There were live music videos and “Innovation of the Year” awards. The theme was said to be “Creativity,” and all about “anything happening.”

There were allusions to “I’m On a Boat,” and a performance by Walked Off the Earth covering “Call Me Maybe,” Rebecca Black’s infamous “Friday” and the most recent “What Does the Fox Say?”

But even if they just did covers of songs we all know, instead of seeing them performed by the same people, it would have been “innovative” to hear them given some nuance by a YouTube artist who doesn’t already have 40 million Twitter followers.

To build a show almost entirely around mainstream music misses the entire point of YouTube.

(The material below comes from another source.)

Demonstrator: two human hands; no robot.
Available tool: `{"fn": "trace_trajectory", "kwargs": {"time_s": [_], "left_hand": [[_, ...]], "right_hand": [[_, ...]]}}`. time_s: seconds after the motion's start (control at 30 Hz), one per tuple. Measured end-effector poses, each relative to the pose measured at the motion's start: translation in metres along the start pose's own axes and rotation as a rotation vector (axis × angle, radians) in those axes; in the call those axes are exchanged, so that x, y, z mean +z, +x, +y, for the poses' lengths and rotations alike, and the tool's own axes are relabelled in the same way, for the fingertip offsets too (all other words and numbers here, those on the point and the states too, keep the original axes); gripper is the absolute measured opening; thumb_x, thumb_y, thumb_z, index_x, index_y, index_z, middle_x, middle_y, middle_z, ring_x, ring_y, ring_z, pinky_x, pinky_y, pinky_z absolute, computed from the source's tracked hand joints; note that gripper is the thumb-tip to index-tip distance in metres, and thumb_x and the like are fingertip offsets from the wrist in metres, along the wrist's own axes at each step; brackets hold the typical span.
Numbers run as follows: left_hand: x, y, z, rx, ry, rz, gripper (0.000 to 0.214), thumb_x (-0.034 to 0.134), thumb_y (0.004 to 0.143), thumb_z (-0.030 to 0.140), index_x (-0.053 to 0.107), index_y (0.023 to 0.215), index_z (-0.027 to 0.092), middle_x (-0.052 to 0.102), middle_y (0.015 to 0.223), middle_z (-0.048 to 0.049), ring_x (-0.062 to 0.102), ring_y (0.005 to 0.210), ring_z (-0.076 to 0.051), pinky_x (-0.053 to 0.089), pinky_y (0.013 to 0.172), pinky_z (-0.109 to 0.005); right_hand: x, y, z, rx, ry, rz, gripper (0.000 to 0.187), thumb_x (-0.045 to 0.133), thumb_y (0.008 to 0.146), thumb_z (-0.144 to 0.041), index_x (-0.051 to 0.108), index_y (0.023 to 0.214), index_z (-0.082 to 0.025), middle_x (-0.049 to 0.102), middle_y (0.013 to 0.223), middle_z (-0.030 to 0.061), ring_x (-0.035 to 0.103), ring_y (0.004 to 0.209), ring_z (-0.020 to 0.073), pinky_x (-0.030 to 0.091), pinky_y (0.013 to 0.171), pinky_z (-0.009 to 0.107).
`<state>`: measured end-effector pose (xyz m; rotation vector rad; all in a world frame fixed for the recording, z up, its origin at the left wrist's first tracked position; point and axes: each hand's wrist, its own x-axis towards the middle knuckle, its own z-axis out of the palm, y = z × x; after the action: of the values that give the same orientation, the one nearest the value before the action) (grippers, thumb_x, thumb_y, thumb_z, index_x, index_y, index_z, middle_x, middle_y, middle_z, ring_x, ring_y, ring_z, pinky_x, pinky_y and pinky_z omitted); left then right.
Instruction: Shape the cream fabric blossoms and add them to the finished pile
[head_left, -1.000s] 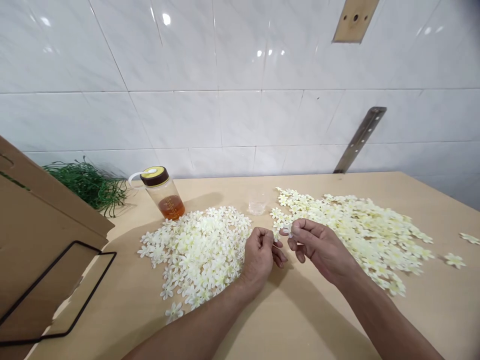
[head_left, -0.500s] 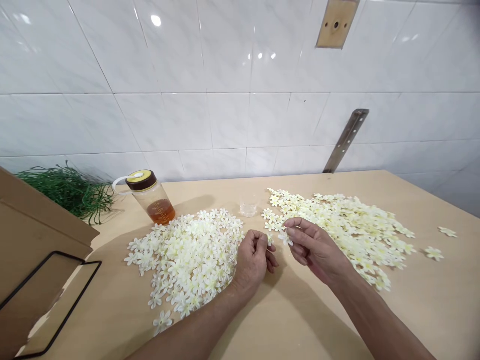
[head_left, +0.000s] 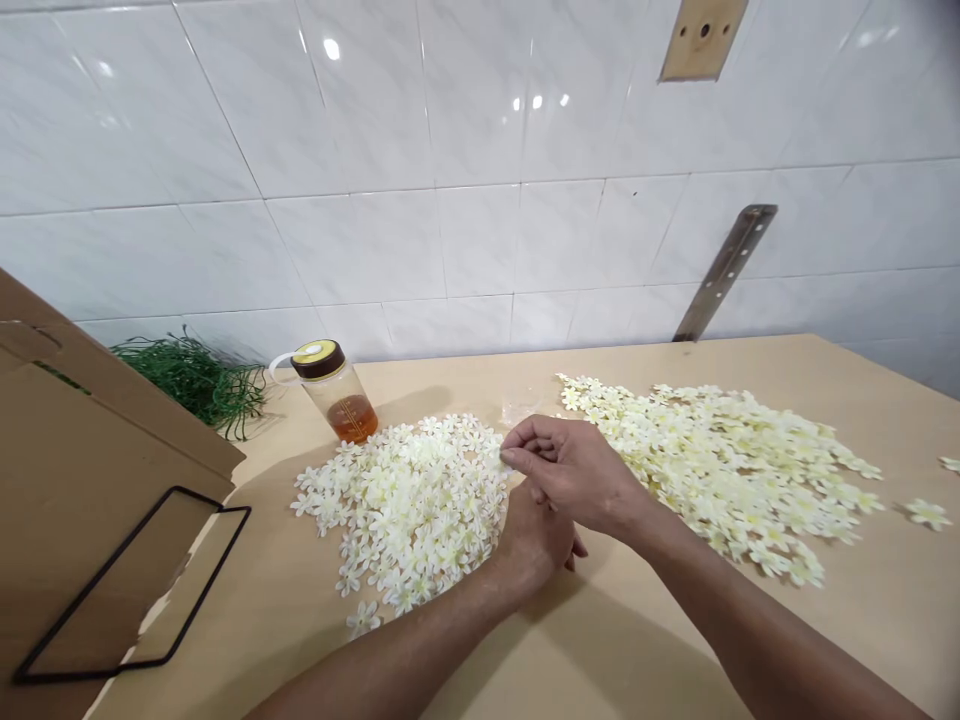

Then again maybe the “Phenomenon” category makes sense. Big artists are what bring people to YouTube — besides cats.

The montage of YouTube cover performers introducing “Artist of the Year” hinted at the site’s underbelly, but Katy Perry, One Direction and Rihanna were the actual nominees.

Celebrity is already rewarded elsewhere. Though the stars garner viewership and put people in seats, we don’t need another reminder of who’s already made it.

What about Maxine Ashley? Christina Grimmie? Leroy Sanchez? Tori Kelly? Even Bastille, whose song “Pompeii” made the group somewhat famous somewhat suddenly.

If there’s going to be yet another awards show it should be justified by fewer performances from already-established artists and more from those who are less predictable with their lyrics and chord changes.